Comfort during full load

In terms of noise, the laptop doesn’t get too loud under heavy load. Additionally, the hottest spot we measured was about 43C and unsurprisingly – it was the nipple.


Putting it straight, the HP ZBook 15u G6 is not really a significant upgrade over the ZBook 15u G5. In fact, it is pretty much the same device with a refreshed processor and GPU. While to some extent both of them work better than their previous versions, the differences are just too small.

Especially, when it comes to the CPU. Last year, we saw a significant underperformance from the Core i7-8550U. Now, things are just the same, with the processor not being utilized fully (and we all know the potential of Core i7-8565U). Nevertheless, the ZBook 15u G6 still stays a very respectable piece of hardware.

The upgradability is good with the two RAM DIMMs and the single M.2 storage slot.
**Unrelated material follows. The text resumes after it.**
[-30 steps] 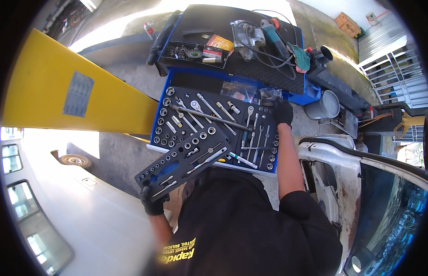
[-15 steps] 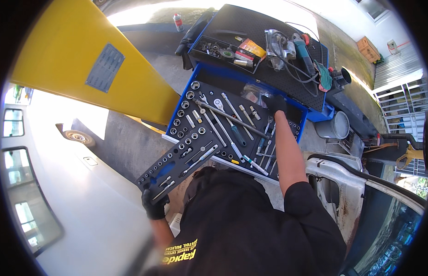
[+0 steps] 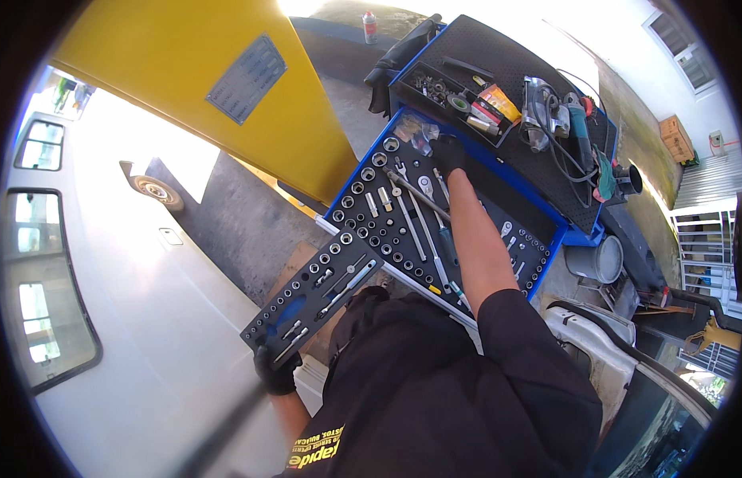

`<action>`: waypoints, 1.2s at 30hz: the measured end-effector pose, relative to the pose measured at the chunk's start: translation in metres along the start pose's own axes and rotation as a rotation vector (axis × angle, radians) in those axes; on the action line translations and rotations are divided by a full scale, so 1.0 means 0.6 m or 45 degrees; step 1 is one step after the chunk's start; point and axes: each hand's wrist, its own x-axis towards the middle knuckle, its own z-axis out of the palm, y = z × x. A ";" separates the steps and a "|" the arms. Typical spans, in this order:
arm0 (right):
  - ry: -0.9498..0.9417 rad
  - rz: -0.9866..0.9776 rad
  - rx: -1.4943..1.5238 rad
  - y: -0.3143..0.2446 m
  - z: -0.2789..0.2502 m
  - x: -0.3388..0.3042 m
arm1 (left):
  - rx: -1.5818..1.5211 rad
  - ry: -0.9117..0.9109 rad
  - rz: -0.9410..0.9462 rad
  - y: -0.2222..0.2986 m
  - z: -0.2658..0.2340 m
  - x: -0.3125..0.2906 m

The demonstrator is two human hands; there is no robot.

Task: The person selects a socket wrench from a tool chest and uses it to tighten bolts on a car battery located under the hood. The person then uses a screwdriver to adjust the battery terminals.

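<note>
A: Where is each hand?

B: The left hand, in a black glove, is closed around the near end of a long black socket tray. The tray slants up from that grip, and its far end reaches the near left corner of the blue tool drawer.

A: And the right?

B: The right hand, also gloved, is stretched out to the far end of the drawer, resting among the tools near a clear plastic bag. I cannot tell whether its fingers are curled on anything or just laid flat.

A: How crowded is that drawer?

B: Very. Rows of sockets fill the left part, long wrenches run down the middle, and the right forearm lies across the right part. The blue rim borders it on the far side and on the right.

A: What hems them in?

B: A yellow post rises just left of the drawer. A white car fills the left side, close to the tray's near end. Beyond the drawer, the cart top carries a power tool and cables. On the right stands a grey bucket, with a car door edge below it.

A: Any free room?

B: A strip of concrete floor shows between the car, the post and the tray.
</note>
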 end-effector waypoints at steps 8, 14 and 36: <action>0.180 -0.251 -0.449 -0.040 -0.112 -0.132 | -0.064 0.053 -0.001 -0.020 -0.009 -0.017; 0.352 -0.495 -0.652 -0.115 -0.122 -0.201 | 0.071 -0.098 -0.013 -0.014 0.022 0.017; 0.095 -0.755 -0.599 -0.067 -0.083 -0.108 | 0.110 -0.082 -0.013 -0.019 0.024 -0.012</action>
Despite the lack of a 2.5″ SATA drive support, we were happy to see four PCIe lanes for the M.2 drive, which makes it support extremely high speeds. Moreover, the laptop is equipped with a Thunderbolt connector.

So, what is its greatest strength? – definitely the battery life. It goes to 14 hours of Web browsing and around 15 hours of video playback.

In terms of the business usability – you have a great keyboard and touchpad, with the former having long keystrokes and tactile feedback, and the latter being super smooth and housing an NFC antenna inside. Additionally, the laptop is equipped with a fingerprint reader and an IR face recognition system, to please those security freaks. If we have to be completely honest (and we do) the fingerprint reader is far from the best in the industry – it is pretty accurate, but its speed is mediocre.

We would gladfully give this device an Editor’s choice award if it wasn’t for the sub-par performance – especially in longer tasks. While the CPU is the bomb when it comes to short tasks, like editing an image in Photoshop or doing some Excell maths, as soon as you try to render a video, the clock speeds plummet drastically. It is the same with the graphics card – at the beginning of a benchmark it performs really nice, but when you go five or more minutes into the test, its performance gets halved.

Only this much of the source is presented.